Splitting this from Bug 9670 In the case of CR_Core_Memory and --hint=nomultithread (--threads-per-core=1) the job memory required per node is calculated differently for whole node allocation vs specific --exclusive added to srun. This doesn't happen for CR_CPU (CPUs are consumable resources so we "charge" only for used threads, because --threads-per-core=1 makes use of only one thread per core total number of CPUs is half the number of those in case of CR_Core. Node configuration: NodeName=DEFAULT RealMemory=900 CPUS=72 Sockets=2 CoresPerSocket=18 ThreadsPerCore=2 1)SelectTypeParameters = CR_CPU_MEMORY # srun --mem-per-cpu=10 -n2 -c18 --exclusive --hint=nomultithread /bin/bash -c "scontrol show job $SLURM_JOB_ID | grep mem; echo STEP; scontrol show step $SLURM_JOB_ID | grep mem" TRES=cpu=72,mem=360M,node=1,billing=72 TRES=cpu=72,mem=360M,node=1,billing=72 STEP STEP TRES=cpu=36,mem=360M,node=1 TRES=cpu=36,mem=360M,node=1 # srun --mem-per-cpu=10 -n2 -c18 --hint=nomultithread /bin/bash -c "scontrol show job $SLURM_JOB_ID | grep mem; echo STEP; scontrol show step $SLURM_JOB_ID | grep mem" TRES=cpu=36,mem=360M,node=1,billing=36 TRES=cpu=36,mem=360M,node=1,billing=36 STEP STEP TRES=cpu=36,mem=360M,node=1 TRES=cpu=36,mem=360M,node=1 2)SelectTypeParameters = CR_Core_Memory ***Job memory for non-exclusive allocation is higher than step*** # srun --mem-per-cpu=10 -n2 -c18 --hint=nomultithread /bin/bash -c "scontrol show job $SLURM_JOB_ID | grep mem; echo STEP; scontrol show step $SLURM_JOB_ID | grep mem" TRES=cpu=72,mem=720M,node=1,billing=72 TRES=cpu=72,mem=720M,node=1,billing=72 STEP STEP TRES=cpu=36,mem=360M,node=1 TRES=cpu=36,mem=360M,node=1 # srun --mem-per-cpu=10 -n2 --exclusive -c18 --hint=nomultithread /bin/bash -c "scontrol show job $SLURM_JOB_ID | grep mem; echo STEP; scontrol show step $SLURM_JOB_ID | grep mem" TRES=cpu=72,mem=360M,node=1,billing=72 STEP TRES=cpu=72,mem=360M,node=1,billing=72 STEP TRES=cpu=36,mem=360M,node=1 TRES=cpu=36,mem=360M,node=1
I have a patch altering this behavior - adjusting number of allocated CPUs to specified --threads-per-core (used behind the scene by --hint=nomultithread to request 1 thread per core). I'm passing it to the review queue now. Let me know if you want to give it a try locally. cheers, Marcin
*** Ticket 9931 has been marked as a duplicate of this ticket. ***
*** Ticket 9153 has been marked as a duplicate of this ticket. ***
Handling of the case in comment 0 should be improved by 49a7d7f9fb, which will be part of 20.11.0 release. cheers, Marcin
*** Ticket 10262 has been marked as a duplicate of this ticket. ***
Hi, Could you commit this fix 49a7d7f9fb to 20.02 branch? I applied it to our 20.02.6 build and it solved the scheduling problem.

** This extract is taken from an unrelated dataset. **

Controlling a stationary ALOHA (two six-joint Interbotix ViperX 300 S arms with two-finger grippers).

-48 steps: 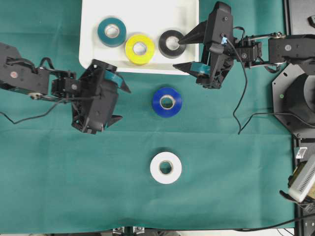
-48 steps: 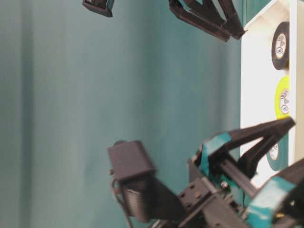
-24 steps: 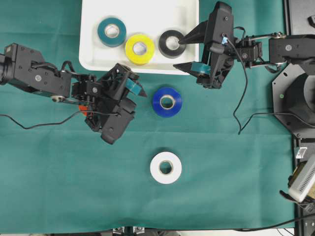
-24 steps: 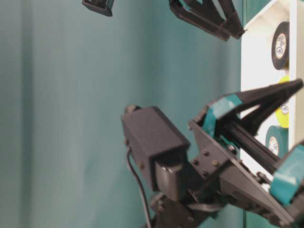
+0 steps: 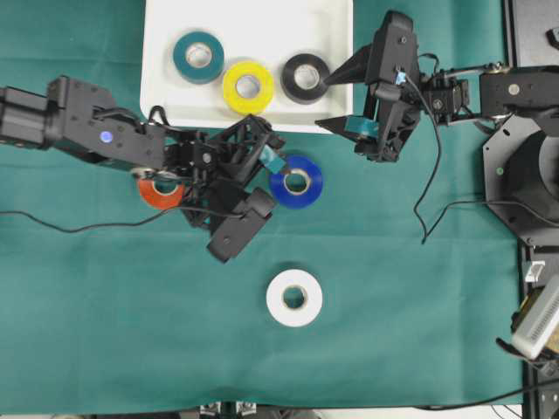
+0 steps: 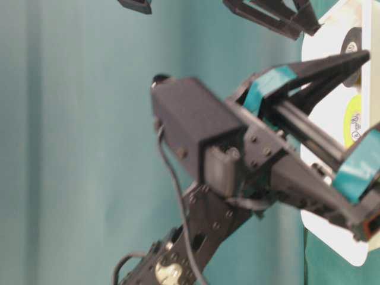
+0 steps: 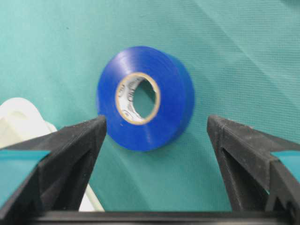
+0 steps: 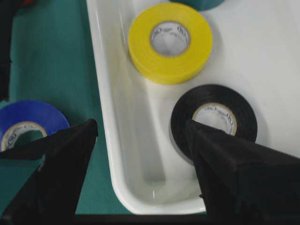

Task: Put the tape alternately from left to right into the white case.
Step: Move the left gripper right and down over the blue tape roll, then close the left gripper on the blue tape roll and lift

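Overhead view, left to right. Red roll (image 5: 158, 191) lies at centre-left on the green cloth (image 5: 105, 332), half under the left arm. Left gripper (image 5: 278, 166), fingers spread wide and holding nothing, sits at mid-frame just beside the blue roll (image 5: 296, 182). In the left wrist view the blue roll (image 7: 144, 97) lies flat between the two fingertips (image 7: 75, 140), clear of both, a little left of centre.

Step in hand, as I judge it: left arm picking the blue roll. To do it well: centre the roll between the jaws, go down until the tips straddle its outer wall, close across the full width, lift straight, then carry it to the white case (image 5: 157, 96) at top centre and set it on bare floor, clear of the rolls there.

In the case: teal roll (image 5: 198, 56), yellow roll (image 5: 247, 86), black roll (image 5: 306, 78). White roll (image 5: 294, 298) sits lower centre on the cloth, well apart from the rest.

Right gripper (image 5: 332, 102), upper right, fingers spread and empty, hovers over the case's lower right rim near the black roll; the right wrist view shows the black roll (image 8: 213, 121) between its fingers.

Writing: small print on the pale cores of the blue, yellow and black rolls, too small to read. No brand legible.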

Tommi, The change in behavior made in the related commit is probably reasonable for the majority of users, but since it's not a clear bug fix but a change we don't want to backport it to older major releases. If it's feasible for you you can always keep the commit in your tree, it's a one place change that shouldn't conflict with other changes happening on 20.02. cheers, Marcin
*** Ticket 10434 has been marked as a duplicate of this ticket. ***